**Exercise brief:** Within the records, say how many lines include the word "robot"; the answer should be the number and no more.
________________________________________
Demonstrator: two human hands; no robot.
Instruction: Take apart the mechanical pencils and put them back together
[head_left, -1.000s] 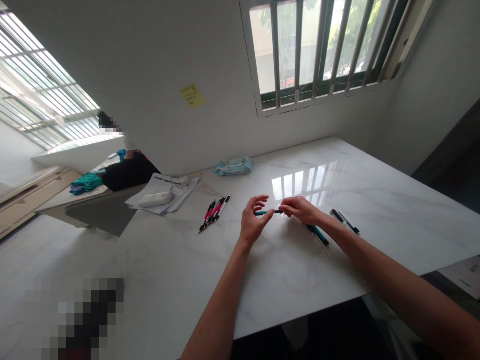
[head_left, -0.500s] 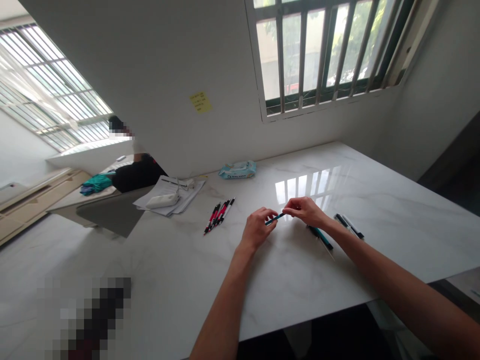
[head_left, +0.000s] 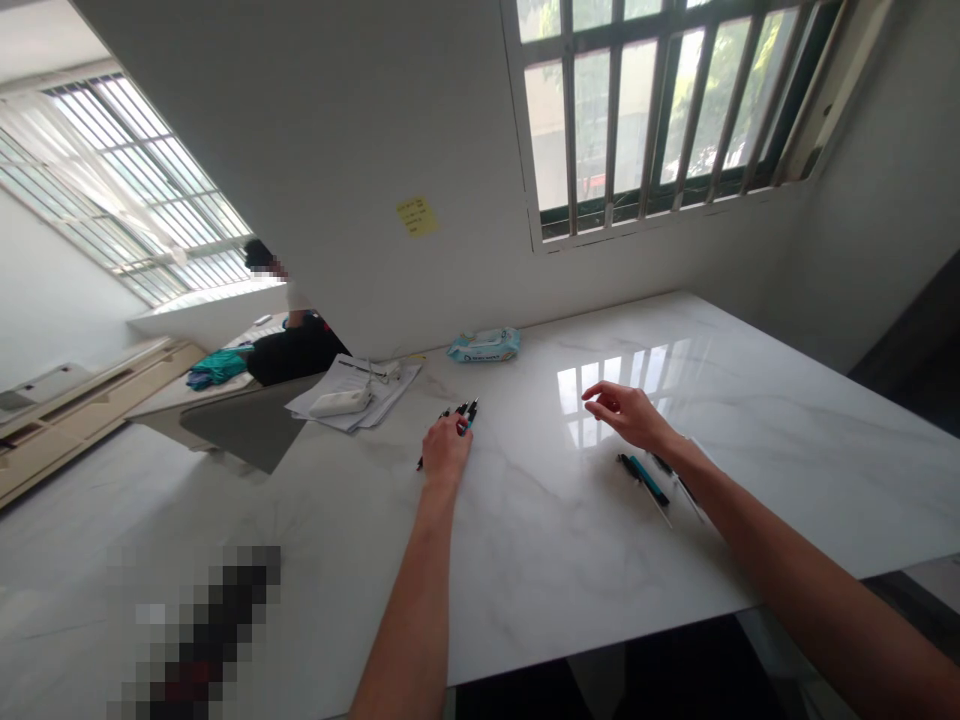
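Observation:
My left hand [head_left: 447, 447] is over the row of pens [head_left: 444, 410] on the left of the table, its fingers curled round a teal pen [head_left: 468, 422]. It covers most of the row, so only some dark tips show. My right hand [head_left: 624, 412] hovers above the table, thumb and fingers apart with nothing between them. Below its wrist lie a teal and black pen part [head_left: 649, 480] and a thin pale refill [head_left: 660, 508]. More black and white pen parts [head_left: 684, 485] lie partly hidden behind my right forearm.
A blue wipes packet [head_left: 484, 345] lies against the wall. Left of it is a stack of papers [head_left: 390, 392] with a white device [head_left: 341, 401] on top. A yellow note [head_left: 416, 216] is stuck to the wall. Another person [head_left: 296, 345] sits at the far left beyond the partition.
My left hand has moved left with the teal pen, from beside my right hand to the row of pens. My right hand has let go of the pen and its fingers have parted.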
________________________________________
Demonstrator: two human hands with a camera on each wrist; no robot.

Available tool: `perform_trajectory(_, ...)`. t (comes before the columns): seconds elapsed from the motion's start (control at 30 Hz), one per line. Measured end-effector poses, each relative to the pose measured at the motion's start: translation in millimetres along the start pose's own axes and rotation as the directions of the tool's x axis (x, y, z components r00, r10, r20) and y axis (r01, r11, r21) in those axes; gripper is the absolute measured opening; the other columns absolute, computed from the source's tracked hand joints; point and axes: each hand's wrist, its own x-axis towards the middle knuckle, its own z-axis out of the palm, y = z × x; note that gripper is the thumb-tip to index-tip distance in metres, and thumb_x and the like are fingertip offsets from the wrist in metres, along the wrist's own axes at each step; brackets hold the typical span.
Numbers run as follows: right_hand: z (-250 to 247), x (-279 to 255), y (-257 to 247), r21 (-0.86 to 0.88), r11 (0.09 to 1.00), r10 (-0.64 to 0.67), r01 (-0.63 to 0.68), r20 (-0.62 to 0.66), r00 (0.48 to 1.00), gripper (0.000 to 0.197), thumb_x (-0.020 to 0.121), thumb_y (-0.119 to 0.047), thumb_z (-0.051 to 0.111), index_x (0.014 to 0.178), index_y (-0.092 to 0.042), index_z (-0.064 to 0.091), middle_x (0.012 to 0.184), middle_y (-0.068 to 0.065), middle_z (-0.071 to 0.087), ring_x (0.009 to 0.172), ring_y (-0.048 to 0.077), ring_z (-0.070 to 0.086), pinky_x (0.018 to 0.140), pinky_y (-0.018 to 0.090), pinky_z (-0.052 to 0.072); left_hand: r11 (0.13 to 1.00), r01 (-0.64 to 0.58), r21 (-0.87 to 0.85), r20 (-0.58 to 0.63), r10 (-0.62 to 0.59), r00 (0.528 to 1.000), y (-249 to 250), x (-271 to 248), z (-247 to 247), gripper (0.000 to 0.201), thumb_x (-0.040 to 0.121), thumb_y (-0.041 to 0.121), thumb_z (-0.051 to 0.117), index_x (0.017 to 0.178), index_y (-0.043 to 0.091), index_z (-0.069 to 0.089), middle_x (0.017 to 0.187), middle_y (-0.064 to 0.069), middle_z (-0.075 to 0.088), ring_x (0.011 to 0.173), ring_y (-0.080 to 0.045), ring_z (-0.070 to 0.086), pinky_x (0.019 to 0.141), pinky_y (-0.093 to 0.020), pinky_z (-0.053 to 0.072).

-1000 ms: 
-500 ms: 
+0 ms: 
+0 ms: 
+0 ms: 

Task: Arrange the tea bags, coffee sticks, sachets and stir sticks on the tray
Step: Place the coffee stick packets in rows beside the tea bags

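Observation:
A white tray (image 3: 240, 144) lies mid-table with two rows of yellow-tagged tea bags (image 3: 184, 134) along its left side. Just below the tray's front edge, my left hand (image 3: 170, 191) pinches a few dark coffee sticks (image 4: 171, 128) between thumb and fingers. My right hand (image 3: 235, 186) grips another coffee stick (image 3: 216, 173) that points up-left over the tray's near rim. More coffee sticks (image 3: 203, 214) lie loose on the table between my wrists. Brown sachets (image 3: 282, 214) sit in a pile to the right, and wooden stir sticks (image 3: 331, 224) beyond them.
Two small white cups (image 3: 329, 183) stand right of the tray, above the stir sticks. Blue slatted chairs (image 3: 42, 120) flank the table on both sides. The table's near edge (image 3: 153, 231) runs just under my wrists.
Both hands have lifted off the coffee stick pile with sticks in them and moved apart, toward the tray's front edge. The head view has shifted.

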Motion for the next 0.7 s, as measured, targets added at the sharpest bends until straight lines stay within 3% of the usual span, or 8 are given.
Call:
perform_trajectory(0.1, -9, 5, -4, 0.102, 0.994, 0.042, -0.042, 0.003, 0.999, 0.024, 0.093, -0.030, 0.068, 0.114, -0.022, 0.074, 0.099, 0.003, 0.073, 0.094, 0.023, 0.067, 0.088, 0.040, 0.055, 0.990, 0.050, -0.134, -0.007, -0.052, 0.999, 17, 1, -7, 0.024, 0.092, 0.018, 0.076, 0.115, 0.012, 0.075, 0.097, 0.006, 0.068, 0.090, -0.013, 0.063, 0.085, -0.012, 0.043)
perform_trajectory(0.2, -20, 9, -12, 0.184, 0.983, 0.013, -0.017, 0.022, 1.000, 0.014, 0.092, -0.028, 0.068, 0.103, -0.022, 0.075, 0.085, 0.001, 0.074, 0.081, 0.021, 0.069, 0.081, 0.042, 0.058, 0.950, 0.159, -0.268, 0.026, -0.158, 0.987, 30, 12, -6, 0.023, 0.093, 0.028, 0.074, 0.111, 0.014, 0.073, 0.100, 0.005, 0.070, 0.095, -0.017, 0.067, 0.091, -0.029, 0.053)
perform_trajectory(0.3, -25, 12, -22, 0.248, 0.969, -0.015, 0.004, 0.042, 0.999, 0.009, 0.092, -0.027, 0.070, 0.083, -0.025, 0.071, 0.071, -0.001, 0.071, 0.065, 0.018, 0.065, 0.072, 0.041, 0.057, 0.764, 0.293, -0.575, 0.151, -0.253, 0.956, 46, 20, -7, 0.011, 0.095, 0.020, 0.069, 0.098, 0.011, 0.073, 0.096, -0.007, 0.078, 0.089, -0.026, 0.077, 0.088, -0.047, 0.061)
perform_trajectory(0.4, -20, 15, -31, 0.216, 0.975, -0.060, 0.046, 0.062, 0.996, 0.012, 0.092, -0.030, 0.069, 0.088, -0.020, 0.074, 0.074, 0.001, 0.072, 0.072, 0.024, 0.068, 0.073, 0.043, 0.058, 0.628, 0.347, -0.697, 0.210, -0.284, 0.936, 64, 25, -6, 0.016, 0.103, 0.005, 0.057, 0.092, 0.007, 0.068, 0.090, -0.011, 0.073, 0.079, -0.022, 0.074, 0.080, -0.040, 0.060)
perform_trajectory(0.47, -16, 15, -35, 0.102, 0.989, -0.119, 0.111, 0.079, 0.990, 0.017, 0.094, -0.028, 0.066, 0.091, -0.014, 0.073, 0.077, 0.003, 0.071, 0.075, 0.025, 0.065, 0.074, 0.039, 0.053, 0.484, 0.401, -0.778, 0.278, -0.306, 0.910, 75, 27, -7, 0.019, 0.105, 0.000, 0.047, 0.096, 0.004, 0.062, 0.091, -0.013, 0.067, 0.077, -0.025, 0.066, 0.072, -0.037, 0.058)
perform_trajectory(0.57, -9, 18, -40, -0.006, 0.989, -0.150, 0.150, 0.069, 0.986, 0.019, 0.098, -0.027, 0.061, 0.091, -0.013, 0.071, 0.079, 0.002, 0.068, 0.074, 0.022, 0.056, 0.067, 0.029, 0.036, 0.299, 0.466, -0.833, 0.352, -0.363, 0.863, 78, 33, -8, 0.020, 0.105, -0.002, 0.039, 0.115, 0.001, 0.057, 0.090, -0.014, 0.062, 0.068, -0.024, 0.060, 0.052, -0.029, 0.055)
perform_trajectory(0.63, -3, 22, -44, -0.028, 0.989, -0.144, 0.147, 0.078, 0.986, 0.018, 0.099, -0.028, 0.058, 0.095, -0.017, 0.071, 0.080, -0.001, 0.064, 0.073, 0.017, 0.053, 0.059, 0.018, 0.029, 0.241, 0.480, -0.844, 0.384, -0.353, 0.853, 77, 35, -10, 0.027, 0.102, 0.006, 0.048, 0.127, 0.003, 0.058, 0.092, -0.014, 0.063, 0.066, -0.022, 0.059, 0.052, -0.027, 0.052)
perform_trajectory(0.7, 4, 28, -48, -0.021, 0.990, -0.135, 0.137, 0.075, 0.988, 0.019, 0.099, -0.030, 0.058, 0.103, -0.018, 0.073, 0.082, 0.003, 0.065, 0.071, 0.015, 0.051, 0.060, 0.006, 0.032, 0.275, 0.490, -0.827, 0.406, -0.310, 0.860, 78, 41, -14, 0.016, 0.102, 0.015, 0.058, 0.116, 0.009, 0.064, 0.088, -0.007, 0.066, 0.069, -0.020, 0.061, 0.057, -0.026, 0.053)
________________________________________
**Exercise answer:** 2